Perhaps Jonathan Van-Tam (our Deputy Chief Medical Officer aka ‘Mr Metaphor’-https://www.youtube.com/watch?v=lQZAylGeesg) would like to explain why ME patients have apparently once again been thrown onto the railway tracks to be mown down by the BPS Express?
It seems that I ate my hat too soon -https://www.virology.ws/2020/11/10/trial-by-error-nice-draft-rejects-get-lightning-process-and-cbt-as-cure/ – I should have realized that the draft NICE guideline was too good to be true, (even though it should have been a whole lot better).

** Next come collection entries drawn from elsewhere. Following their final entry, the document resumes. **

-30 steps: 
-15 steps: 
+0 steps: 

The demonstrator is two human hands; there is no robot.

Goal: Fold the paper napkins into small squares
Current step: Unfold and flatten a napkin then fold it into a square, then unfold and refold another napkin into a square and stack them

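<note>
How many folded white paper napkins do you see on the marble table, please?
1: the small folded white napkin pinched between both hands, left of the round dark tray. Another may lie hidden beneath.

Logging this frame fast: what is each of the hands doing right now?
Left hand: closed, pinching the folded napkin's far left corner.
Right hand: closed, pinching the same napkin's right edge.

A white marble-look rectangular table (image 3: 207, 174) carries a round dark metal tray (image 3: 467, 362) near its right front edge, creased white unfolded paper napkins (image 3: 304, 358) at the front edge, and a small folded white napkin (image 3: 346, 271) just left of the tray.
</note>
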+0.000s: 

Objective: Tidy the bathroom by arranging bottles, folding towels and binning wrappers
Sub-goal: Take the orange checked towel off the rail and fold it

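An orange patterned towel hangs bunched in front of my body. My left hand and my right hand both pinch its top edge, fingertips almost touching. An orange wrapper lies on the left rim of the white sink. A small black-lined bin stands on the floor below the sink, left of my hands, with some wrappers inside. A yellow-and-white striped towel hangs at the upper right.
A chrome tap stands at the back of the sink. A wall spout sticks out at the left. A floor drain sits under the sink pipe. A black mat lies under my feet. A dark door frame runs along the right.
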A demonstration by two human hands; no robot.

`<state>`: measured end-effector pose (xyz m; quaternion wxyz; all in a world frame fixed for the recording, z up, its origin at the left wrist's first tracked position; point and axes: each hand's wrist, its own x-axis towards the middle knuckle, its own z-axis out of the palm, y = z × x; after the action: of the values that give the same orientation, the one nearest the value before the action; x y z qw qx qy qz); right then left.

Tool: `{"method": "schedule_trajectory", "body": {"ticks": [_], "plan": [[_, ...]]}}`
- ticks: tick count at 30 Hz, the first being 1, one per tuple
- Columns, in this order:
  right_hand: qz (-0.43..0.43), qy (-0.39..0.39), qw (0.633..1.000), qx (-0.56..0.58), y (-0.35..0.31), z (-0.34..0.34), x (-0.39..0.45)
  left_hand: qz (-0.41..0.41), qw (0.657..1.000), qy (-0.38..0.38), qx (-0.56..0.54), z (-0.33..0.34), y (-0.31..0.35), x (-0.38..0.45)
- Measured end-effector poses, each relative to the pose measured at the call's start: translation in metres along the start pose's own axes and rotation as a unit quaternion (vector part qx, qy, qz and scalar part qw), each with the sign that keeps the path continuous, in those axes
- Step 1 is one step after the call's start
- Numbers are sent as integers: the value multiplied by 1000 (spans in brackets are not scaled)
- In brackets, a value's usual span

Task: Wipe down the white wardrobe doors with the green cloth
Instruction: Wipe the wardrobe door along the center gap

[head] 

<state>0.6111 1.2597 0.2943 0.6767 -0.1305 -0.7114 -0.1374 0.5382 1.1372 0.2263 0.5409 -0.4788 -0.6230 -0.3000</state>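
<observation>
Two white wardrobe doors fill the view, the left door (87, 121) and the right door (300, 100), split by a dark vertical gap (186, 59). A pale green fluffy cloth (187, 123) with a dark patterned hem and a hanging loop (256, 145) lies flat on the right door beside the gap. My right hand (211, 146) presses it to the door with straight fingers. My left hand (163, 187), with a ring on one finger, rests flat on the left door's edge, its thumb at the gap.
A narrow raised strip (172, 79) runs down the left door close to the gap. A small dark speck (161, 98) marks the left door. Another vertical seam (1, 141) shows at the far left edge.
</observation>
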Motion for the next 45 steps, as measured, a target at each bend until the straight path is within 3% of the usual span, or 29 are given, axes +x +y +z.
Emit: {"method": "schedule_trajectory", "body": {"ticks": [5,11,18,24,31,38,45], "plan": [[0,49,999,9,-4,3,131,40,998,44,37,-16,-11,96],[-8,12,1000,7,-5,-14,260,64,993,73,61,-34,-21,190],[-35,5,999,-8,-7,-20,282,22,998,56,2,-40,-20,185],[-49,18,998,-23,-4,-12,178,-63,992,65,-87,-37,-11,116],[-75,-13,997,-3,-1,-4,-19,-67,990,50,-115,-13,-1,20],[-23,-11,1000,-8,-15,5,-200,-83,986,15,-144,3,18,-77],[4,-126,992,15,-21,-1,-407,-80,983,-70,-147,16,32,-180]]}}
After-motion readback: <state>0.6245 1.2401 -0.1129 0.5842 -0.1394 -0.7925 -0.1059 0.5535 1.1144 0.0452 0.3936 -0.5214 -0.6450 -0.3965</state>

This tweet by David Marks sums up the situation for me – https://twitter.com/newhealthpsych/status/1427658379380547585 – but it’s not just NICE that can’t be trusted again, it’s the whole of UK medicine as far as I’m concerned. Those physicians organizations/royal colleges have members who are ordinary doctors, our doctors. If they can’t see how wrong this is and object in the strongest terms to their leaders on behalf of their patients, then, in my book, they’re not the decent and trustworthy saints and heroes that they’re purported to be, but jailers and persecutors, and they all bring medicine into disrepute. Aren’t they paid by the UK taxpayer to help and care for their patients, not to dance to their medical overlords’ tune? Fake words of sympathy don’t cut it anymore. Why would anyone want to divulge their health concerns to phoney/ill-informed/self-serving/two-faced people?
Thank you David.
While in the US you have not heard much about the NICE guidelines, in Canada we have been under their influences, as physicians prefer to turn to the opinion of their British colleagues over their American colleagues due to the similarity of the health care systems.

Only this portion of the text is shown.